Posted by ogde0004 at November 10, 2004 10:57 PMI love your analysis Alicia
Posted by: thanhxuan at November 13, 2008 12:02 AMI think you missed the entire point of the story. It's subtle, so you have to pay attention. Terry was in love with Ed, and Ed was in love with Terry. Ed showed his love through violence because he loved her so much he didn't know what to do with it. The man and wife that had been in a car accident were important too. The man was basically dying because he couldn't see his wife. She was right there but he couldn't turn and look at her. Then Mel wanted to call his wife. He said he wanted to talk to his kids, but that was just an excuse. This shows that he's the old man, dying because he can't look at his wife. Then he wants to go in as a beekeeper and kill his wife with bees- very violent. In this way we come back to Ed and Terry. Mel loves his ex wife so much that he wants to kill her, he wants to impose violence on her. Plus, before in the story, Mel tells Laura he could love her too and says that if Terry died he'd move on. This shows he believes love to be interchangeable. But it's not.

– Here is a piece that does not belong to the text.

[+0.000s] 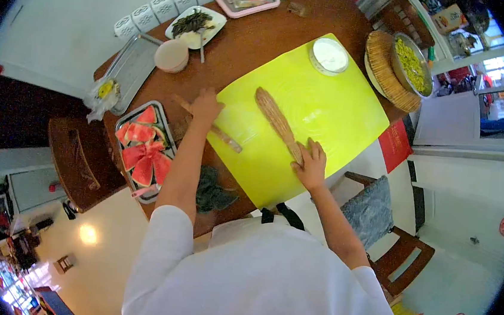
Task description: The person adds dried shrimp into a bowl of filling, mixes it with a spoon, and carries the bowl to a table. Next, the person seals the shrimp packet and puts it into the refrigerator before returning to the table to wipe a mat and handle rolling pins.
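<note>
A long brown strip of dough (pixel 276 116) lies slantwise on the yellow mat (pixel 345 115), wider at its far end. My right hand (pixel 311 166) rests at the near end of the dough, its fingers stretched out and apart, touching it. Over the mat's left edge, my left hand (pixel 207 107) is closed around a wooden rolling pin (pixel 226 139), which sticks out on both sides of the hand. At the far corner of the mat stands a round bowl of white powder (pixel 330 55).
Left of my arm sits a tray of watermelon slices (pixel 145 148), near a dark cloth (pixel 216 193). A pink-brown bowl (pixel 171 55), a plate of dark greens (pixel 197 25) and a pink-rimmed tray (pixel 247 7) stand at the back. A metal bowl of chopped yellow-green food (pixel 411 63) is at right.
</note>
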`<action>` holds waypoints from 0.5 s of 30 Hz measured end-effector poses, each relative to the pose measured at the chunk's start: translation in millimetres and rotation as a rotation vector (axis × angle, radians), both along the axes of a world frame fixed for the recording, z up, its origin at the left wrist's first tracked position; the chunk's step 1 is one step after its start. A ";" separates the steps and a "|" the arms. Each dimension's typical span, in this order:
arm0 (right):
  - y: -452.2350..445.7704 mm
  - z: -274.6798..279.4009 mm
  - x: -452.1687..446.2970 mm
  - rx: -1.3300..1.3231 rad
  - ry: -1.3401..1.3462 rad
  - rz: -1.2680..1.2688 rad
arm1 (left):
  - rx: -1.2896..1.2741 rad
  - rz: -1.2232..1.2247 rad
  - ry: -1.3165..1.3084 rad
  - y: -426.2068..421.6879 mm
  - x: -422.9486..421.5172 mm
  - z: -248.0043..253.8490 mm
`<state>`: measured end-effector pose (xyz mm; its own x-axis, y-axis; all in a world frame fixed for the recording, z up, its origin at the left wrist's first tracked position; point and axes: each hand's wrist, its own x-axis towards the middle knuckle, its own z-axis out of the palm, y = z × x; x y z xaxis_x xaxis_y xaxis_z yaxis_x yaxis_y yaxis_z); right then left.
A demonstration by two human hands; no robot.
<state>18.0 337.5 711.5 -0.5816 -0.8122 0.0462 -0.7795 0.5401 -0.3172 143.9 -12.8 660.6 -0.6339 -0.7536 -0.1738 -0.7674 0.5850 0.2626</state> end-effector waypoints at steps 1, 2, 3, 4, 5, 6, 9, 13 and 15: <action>-0.9 3.4 -1.6 0.077 -0.010 -0.013 | -0.002 -0.012 0.002 2.3 1.4 10.8; -1.9 5.4 -3.5 0.152 -0.021 -0.027 | 0.008 0.008 0.042 3.9 4.4 22.7; -2.3 4.5 -6.2 0.147 -0.018 -0.037 | 0.011 0.013 0.065 2.1 2.2 26.7; -0.5 1.5 -7.8 0.154 -0.056 -0.032 | 0.014 0.019 0.087 0.3 0.0 30.7; -0.5 -0.4 -9.6 0.161 -0.095 -0.026 | 0.005 0.009 0.071 -3.6 -3.9 27.1; -0.7 -0.8 -10.5 0.161 -0.093 -0.035 | -0.002 0.002 0.054 -5.4 -6.3 23.0; -5.5 -3.3 -12.9 0.185 -0.099 -0.023 | -0.012 0.063 0.045 -8.4 -8.4 14.0; -13.4 -6.2 -15.2 0.174 -0.080 -0.015 | -0.047 0.105 0.075 -8.0 -11.8 19.0; -19.4 -5.4 -15.7 0.175 -0.070 -0.018 | -0.058 0.069 0.147 -11.9 -9.8 25.4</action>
<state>2.4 318.1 706.0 -0.5926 -0.7939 -0.1365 -0.7487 0.6053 -0.2702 134.2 -24.7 686.0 -0.5957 -0.8023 -0.0375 -0.7620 0.5498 0.3423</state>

He's not in love with Terry. He's still in love with his ex wife, and there's nothing he can do about it. Mel means honey, and his wife's allergic to bees. That's not an accident. Carver is a very careful writer, and when the lights go out, it's with the realization that Mel and Terry don't love eachother, they love the lovers they had before. But there's nothing they can do about it because Ed's dead, and Mel's ex wife won't speak to him. It's probably the saddest story I've ever read, and yet, I guess you could just read it as a conversation between two couples.
Posted by: Alicia at January 17, 2007 2:11 PMThank you for your input on the story. I agree with your analysis and appreciate the tuthfullnes behind you state ments.